Festival Visions du Réel | Critique : The Return of the Projectionist

Samid et Ayaz ont 50 ans d’écart mais une passion commune : le cinéma ! Tous deux ne tarissent pas d’idées pour ressusciter le cinéma de leur village perché au milieu des collines d’Azerbaïdjan. Lorsqu’arrive enfin le Graal : une ampoule pour le projecteur commandée depuis des mois. Les habitant·e·s se serrent dans la salle… mais la magie fonctionnera-t-elle ?

The Return of the Projectionist
Azerbaïdjan, 2024
De Orkhan Aghazadeh

Durée : 1h27

Sortie : –

Note :

LA PREMIÈRE SÉANCE

Samid est un homme d’un certain âge qui vit dans un petit village au sud de l’Azerbaïdjan. Il attend impatiemment l’arrivée par le courrier (en provenance de Lituanie) d’une… ampoule. Cela pourrait ressembler à la lubie d’une comédie lunaire mais cette ampoule particulière est la clef du rêve de Samid : elle est nécessaire pour projeter des films dans la salle de cinéma de son village que le vieil homme espère rouvrir. A Sym, la vie semble en apparence douce et le réalisateur azerbaïdjanais Orkhan Aghazadeh saisit la beauté paisible du décor. Mais à Sym peut-être plus qu’ailleurs, il est parfois difficile de trouver du réseau.

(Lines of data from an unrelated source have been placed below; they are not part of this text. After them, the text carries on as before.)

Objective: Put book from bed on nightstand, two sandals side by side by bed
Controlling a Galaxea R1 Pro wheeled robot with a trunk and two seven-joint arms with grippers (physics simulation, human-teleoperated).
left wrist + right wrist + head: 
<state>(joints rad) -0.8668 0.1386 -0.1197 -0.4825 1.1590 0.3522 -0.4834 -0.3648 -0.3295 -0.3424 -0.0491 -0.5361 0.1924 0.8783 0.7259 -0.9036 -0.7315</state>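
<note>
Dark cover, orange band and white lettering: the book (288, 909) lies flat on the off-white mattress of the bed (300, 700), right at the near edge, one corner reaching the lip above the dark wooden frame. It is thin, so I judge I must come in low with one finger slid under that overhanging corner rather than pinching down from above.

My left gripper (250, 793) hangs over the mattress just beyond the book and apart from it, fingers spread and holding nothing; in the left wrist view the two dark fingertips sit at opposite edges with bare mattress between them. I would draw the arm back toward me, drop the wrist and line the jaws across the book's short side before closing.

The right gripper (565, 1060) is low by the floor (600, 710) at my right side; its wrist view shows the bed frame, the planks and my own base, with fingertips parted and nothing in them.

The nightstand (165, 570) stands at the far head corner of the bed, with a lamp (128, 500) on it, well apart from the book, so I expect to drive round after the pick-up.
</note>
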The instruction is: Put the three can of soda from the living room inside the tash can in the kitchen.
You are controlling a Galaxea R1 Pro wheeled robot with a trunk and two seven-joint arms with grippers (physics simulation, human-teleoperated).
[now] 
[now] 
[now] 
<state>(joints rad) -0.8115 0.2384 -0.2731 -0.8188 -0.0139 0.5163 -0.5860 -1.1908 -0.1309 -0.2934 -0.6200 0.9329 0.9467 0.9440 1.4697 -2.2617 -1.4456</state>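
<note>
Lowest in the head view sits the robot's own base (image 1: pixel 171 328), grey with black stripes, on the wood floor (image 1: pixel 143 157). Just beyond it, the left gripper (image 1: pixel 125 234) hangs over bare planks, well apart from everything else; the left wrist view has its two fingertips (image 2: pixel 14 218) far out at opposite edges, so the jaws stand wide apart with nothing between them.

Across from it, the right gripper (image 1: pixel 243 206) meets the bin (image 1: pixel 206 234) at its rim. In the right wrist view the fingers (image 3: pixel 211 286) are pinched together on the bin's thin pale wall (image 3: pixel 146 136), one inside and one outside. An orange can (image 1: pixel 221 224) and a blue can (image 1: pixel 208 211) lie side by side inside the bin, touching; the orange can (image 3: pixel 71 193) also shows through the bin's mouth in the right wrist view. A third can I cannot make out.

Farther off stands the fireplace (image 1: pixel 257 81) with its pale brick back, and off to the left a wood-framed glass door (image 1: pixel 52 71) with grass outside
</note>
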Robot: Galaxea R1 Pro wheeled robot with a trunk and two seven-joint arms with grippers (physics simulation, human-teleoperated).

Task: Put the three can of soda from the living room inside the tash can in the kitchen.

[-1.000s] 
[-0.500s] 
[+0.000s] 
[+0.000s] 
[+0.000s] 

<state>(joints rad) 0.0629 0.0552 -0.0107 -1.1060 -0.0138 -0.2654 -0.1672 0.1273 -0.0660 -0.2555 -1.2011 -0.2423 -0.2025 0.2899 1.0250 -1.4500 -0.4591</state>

The Return of the Projectionist, dévoilé en première mondiale dans la compétition du Festival Visions du Réel, est un chaleureux récit sur le rêve d’un homme et la façon dont celui-ci rayonne sur toute une communauté. Aghazadeh dépeint la relation entre Samid et le tout jeune Ayaz qui le seconde dans cette aventure. Mais il y a tout un village qui est mis à contribution, comme les femmes qui vont coudre l’écran. C’est aussi d’une mémoire collective dont il est question : on se souvient ému d’un vieux films musical indien des années 80, et on voyage dans le temps – un voyage que ne permet pas le petit écran de la télévision. La magie dont Samid et ses amis se souviennent n’a rien d’aussi étriqué.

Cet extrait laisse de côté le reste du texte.